BABAÇU E PEQUI: Produtores terão isenção do ICMS

Barbalha. Produtores da cadeia da sociobiodiversidade do pequi e do babaçu no Estado do Ceará serão beneficiados, a partir do próximo ano, com a isenção do Imposto sobre Circulação de Mercadorias e Serviços (ICMS). No Cariri são quase 12 mil famílias que sobrevivem do extrativismo desse tipo de produto. O benefício estará voltado somente para os pequenos produtores dessas cadeias produtivas, que estiverem inseridos na Política de Garantia de Preços Mínimos para Produtos (PGPM), com inclusão de subvenção do governo federal, uma espécie de bônus para compensar o repasse da produção.

Segundo o técnico da Companhia Nacional de Abastecimento (Conab), Marcos Alverne Falcão, o objetivo é proporcionar melhores condições para aqueles produtores da cadeia, que têm o contato direto como produto, desde a sua extração à quebra do coco. Ele destaca que essa subvenção, que estará beneficiando os produtores, tem um limite para o beneficiamento, de R$ 2 a R$ 4 mil por ano.

A partir de janeiro, o técnico afirma que será realizado um trabalho de cadastramento das famílias que estão inseridas nessas cadeias produtivas.
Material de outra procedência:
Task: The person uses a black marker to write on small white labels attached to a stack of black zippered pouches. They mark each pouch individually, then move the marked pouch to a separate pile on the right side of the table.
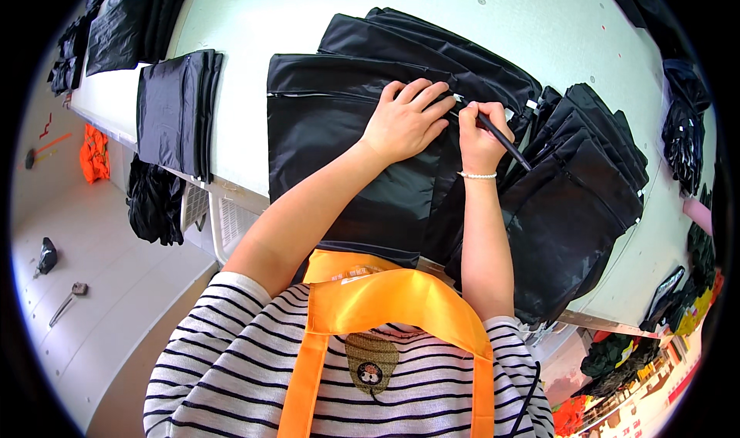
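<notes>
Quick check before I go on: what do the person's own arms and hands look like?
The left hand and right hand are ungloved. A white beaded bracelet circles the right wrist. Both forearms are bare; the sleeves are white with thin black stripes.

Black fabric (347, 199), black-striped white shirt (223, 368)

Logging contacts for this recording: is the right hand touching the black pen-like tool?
Touching. The head view shows the right hand gripping the black pen-like tool, whose shaft slants out past the hand.
</notes>
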`<action>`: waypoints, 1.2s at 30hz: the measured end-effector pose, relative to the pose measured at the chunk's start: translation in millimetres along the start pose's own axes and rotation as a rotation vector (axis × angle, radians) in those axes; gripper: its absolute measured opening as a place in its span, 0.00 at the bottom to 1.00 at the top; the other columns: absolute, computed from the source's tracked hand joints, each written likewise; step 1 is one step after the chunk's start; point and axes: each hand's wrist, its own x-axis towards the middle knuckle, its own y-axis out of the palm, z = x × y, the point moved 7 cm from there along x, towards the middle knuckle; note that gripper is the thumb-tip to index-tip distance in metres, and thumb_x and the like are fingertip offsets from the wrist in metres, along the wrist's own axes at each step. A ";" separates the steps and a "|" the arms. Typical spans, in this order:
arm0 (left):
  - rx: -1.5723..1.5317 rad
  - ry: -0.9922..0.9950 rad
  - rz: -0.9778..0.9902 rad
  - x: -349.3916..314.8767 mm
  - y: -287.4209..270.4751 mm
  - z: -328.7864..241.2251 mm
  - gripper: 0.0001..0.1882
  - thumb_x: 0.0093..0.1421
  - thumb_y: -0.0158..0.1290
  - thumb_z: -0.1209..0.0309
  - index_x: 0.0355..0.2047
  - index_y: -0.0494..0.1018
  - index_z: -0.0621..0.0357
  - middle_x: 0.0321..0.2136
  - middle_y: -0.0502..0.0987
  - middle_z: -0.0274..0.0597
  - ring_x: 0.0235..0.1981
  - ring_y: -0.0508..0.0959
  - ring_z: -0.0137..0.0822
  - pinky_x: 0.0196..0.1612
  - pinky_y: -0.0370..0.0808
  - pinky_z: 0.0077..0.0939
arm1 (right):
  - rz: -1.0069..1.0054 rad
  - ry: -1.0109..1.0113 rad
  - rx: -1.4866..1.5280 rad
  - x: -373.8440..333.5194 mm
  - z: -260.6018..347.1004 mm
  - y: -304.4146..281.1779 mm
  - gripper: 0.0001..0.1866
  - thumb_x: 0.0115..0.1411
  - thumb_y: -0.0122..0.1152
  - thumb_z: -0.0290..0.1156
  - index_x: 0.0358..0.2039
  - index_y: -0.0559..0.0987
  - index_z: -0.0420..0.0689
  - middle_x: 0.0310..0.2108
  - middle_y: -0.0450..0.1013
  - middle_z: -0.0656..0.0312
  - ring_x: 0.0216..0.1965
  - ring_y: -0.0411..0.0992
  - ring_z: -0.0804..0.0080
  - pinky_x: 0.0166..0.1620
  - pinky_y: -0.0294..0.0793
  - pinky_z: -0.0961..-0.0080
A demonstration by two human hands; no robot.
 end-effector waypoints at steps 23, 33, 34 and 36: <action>-0.074 -0.069 -0.143 0.5 -11.5 7.5 0.24 0.60 0.54 0.59 0.56 0.70 0.46 0.60 0.66 0.36 0.61 0.64 0.40 0.61 0.57 0.43 | -0.035 0.156 0.245 -1.6 -16.9 -7.1 0.04 0.59 0.61 0.24 0.30 0.74 0.40 0.19 0.72 0.67 0.21 0.69 0.83 0.26 0.68 0.86; -0.209 -0.171 -0.491 -6.8 -38.9 29.8 0.13 0.48 0.55 0.78 0.35 0.72 0.52 0.39 0.72 0.39 0.48 0.70 0.45 0.62 0.55 0.50 | 0.238 0.054 -0.186 -75.5 69.0 -20.3 0.14 0.55 0.64 0.22 0.39 0.68 0.40 0.39 0.74 0.47 0.34 0.75 0.51 0.38 0.74 0.65; -0.286 -0.125 -0.555 -2.7 -53.5 20.4 0.15 0.46 0.54 0.82 0.35 0.71 0.53 0.37 0.72 0.41 0.47 0.70 0.45 0.61 0.56 0.48 | 0.246 0.136 -0.184 -90.9 65.8 -24.4 0.15 0.54 0.62 0.19 0.38 0.67 0.40 0.39 0.73 0.46 0.34 0.75 0.50 0.39 0.74 0.64; -0.342 -0.064 -0.646 3.6 -89.0 -5.6 0.20 0.44 0.53 0.85 0.39 0.71 0.55 0.41 0.73 0.43 0.47 0.70 0.46 0.60 0.60 0.39 | 0.174 0.279 -0.023 -107.7 62.9 -40.3 0.15 0.52 0.53 0.10 0.38 0.66 0.39 0.38 0.72 0.45 0.35 0.76 0.51 0.40 0.75 0.66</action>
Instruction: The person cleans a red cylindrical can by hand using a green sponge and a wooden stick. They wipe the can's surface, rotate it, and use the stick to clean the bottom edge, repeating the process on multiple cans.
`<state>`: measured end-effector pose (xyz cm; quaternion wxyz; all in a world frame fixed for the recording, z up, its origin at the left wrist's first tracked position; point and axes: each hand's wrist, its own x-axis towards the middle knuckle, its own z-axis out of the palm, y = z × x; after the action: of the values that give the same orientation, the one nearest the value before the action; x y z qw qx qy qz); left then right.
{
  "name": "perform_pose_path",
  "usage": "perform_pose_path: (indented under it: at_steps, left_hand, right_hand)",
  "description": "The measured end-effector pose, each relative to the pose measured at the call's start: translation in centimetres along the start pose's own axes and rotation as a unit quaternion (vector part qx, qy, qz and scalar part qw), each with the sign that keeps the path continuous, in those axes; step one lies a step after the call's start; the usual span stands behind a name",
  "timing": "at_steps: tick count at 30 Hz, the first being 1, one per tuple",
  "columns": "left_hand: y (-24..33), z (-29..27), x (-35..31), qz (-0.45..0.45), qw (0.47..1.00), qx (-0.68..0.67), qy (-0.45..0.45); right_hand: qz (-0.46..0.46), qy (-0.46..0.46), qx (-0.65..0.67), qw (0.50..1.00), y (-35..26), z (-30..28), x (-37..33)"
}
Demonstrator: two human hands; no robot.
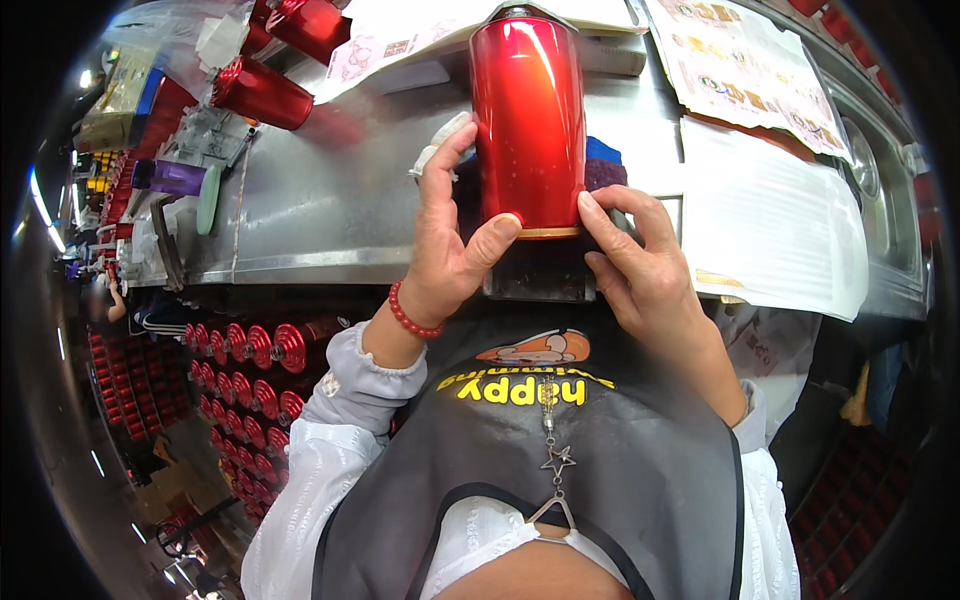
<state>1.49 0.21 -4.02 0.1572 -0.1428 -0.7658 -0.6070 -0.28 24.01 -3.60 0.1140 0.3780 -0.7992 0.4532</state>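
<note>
A glossy red bottle (528, 120) lies in front of me, its gold-rimmed base toward my body and its dark neck pointing away. My left hand (452, 225) grips its left side, the thumb pressed near the base and the fingers along the wall. White wraps cover some of those fingertips. On the right, my right hand (645, 250) has fingertips against the lower edge of the bottle, the other fingers curled below. Beneath the bottle is a dark support with dark purple and blue cloth (604, 165), mostly hidden.
Sheets of printed decals (745, 70) and white paper (775, 215) cover the right of the metal table (310, 210). More red bottles (262, 92) lie at the back left, near a purple container (168, 177). Racks of red bottles (258, 345) stand below the left edge.
</note>
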Motion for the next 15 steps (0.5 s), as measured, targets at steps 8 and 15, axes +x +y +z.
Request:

É justamente no início da safra do pequi na região. Essa atividade envolve o maior número de famílias trabalhando, desde à cata do produto e produção do azeite, comercializado em várias partes do Brasil. São mais de 10 mil famílias envolvidas, na área da Chapada do Araripe.

Tradicional

No caso do babaçu, a comercialização já acontece na região, segundo o técnico da Conab, de forma tradicional por meio de um intermediário, que adquire as amêndoas do produto, pagando direto ao extrativista. Segundo ele, essa negociação precisa ser comprovada, com documento, para que haja a subvenção. O produto deve estar com um preço médio de comercialização. Caso ocorra estar abaixo da realidade, o produtor recebe o equivalente ao preço estipulado pela Política de Garantia de Preços Mínimos. "Essa isenção acontece para as operações onde o extrativista vende para o atravessador", diz ele.
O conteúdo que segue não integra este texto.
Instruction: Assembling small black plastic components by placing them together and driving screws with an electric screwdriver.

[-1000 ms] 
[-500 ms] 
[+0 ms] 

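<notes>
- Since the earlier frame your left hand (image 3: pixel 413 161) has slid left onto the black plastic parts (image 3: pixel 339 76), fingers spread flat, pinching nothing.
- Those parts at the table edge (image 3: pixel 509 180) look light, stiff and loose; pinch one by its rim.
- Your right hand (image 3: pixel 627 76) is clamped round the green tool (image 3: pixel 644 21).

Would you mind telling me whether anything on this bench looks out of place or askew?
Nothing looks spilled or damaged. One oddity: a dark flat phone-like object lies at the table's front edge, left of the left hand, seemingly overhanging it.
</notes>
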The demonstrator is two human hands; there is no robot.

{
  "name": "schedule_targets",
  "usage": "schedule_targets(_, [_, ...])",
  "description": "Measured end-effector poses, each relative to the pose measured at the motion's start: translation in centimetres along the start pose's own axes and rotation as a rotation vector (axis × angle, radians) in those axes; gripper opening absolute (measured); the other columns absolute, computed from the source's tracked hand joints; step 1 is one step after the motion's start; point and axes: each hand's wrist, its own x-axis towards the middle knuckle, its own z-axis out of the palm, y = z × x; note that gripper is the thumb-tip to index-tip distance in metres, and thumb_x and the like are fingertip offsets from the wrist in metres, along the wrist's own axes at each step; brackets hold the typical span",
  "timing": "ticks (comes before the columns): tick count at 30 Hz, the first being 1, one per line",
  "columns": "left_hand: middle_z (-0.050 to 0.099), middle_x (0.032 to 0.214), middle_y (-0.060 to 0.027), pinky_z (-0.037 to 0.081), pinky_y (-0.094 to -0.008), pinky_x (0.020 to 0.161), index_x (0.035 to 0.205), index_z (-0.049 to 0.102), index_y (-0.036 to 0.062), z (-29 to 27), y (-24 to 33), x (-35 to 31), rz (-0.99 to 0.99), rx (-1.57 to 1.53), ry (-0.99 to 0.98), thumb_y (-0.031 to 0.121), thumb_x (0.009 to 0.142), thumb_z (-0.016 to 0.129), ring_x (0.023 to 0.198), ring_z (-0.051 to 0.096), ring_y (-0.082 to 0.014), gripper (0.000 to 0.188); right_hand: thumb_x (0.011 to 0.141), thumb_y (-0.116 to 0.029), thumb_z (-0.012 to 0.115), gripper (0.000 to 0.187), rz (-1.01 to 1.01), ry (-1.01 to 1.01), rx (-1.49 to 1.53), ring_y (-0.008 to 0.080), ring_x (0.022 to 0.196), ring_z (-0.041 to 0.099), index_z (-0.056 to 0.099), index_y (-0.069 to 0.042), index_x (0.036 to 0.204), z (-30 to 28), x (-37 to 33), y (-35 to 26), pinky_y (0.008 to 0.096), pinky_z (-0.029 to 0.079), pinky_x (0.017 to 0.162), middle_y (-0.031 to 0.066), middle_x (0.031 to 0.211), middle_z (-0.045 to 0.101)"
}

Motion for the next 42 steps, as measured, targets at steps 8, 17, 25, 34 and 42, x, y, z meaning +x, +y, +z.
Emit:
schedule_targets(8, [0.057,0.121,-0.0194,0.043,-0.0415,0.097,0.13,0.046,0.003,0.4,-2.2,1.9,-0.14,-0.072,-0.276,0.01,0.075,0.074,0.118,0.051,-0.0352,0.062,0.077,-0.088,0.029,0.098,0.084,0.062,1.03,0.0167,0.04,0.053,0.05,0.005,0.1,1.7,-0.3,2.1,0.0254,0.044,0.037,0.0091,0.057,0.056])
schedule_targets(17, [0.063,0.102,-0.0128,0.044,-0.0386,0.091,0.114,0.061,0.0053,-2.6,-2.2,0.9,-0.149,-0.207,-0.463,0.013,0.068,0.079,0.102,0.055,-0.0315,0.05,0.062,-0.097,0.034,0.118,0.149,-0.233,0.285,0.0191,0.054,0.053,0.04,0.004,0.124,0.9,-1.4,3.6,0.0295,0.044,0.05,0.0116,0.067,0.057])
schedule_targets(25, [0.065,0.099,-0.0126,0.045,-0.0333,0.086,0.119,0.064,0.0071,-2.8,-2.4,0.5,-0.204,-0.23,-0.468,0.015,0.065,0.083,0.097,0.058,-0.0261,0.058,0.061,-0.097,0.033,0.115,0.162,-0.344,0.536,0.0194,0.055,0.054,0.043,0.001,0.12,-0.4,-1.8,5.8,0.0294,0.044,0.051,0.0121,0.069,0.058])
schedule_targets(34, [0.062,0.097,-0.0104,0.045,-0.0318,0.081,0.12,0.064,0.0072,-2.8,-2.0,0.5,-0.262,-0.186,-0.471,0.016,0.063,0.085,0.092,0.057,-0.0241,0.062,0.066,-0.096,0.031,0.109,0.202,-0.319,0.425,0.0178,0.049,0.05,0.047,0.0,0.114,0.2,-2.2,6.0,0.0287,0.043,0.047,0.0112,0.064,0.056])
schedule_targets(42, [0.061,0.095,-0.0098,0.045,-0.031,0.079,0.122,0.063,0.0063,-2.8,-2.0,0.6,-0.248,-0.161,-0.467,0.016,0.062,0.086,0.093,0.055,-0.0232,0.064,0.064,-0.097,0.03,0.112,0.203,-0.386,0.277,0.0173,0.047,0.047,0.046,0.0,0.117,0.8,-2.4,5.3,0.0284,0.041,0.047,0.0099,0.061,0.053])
A política de negociações vem sendo implementada por meio do Ministério do Meio Ambiente (MMA). Com isso, apenas os produtores dessa área do extrativismo passam a ser beneficiados na região como forma de valorizar o produto e promover as espécies de forma sustentável.
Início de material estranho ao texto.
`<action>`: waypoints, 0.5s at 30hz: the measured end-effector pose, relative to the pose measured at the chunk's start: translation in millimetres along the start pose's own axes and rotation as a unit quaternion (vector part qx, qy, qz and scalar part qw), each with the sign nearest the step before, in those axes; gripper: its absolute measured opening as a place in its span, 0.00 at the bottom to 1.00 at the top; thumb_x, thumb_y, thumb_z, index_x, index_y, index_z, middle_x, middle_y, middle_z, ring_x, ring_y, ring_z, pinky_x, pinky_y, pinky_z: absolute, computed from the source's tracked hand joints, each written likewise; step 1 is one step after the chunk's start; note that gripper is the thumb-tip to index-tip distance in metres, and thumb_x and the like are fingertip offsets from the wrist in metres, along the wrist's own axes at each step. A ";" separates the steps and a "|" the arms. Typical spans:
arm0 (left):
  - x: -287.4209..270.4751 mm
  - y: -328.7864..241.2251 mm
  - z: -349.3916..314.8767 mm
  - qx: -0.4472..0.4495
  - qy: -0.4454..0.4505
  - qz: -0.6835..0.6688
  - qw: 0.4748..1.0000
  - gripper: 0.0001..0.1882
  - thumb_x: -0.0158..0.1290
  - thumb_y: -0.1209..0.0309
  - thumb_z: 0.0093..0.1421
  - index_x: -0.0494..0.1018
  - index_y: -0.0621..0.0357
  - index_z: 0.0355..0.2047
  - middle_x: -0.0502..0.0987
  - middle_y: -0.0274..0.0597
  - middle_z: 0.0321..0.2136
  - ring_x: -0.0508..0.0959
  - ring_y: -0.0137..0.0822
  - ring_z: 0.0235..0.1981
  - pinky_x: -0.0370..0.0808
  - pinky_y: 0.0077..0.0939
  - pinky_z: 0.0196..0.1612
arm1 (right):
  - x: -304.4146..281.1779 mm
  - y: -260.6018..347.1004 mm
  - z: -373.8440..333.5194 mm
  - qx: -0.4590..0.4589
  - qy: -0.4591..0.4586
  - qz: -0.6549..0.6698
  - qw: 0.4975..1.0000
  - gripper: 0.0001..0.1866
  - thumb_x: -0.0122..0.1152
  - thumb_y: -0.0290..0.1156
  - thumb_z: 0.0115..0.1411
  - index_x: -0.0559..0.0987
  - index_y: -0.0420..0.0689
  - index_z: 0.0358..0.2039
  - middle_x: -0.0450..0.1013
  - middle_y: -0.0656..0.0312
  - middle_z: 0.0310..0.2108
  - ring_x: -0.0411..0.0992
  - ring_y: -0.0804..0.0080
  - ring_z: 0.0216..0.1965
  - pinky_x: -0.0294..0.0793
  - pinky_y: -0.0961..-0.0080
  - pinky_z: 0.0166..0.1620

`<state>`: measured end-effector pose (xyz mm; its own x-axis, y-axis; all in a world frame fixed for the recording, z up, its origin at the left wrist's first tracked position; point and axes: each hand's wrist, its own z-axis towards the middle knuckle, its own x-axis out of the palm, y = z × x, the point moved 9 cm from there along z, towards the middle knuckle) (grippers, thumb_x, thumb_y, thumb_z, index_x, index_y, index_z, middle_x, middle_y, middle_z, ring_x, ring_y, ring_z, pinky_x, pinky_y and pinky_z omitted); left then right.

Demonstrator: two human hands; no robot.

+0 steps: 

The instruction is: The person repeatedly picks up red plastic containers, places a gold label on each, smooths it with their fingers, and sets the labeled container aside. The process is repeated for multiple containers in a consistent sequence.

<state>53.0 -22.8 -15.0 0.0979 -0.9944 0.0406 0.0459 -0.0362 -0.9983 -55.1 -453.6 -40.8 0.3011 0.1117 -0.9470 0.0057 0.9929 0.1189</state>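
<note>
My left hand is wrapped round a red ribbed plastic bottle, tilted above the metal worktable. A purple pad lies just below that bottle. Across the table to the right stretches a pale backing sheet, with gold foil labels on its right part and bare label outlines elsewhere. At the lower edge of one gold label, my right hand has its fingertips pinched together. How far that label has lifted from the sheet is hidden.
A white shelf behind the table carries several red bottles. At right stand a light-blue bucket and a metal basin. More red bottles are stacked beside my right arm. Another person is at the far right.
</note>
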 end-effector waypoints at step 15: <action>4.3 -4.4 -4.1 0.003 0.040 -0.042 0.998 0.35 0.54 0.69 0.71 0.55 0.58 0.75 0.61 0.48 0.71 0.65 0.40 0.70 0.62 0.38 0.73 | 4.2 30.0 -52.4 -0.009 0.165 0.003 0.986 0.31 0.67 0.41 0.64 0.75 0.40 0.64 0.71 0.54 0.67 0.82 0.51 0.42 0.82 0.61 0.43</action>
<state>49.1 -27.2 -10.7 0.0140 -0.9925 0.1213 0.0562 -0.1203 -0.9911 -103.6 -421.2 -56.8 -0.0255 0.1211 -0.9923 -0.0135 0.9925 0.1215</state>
Uma das intenções dos produtores da região é inserir nesse contexto das políticas relacionadas ao preço mínimo do produto, a macaúba, que envolve mais de 1.200 extrativistas na região. Produtores estiveram realizando cálculos de produção e aguardam a inserção, para compensar os preços de repasses para estados como São Paulo, Paraná, Tocantins e Maranhão, para onde é comercializada a maior parte da macaúba extraída da Chapada do Araripe.

Para o facilitador do projeto de Promoção do Arranjo Produtivo, Cristiano Cardoso, da Fundação para o Desenvolvimento Sustentável do Araripe, essa tem sido a grande luta dos produtores com os técnicos, para a inserção da macaúba nesse contexto. Ele admite que a produção tem sido representativa, sobretudo em Barbalha, Crato e Missão Velha.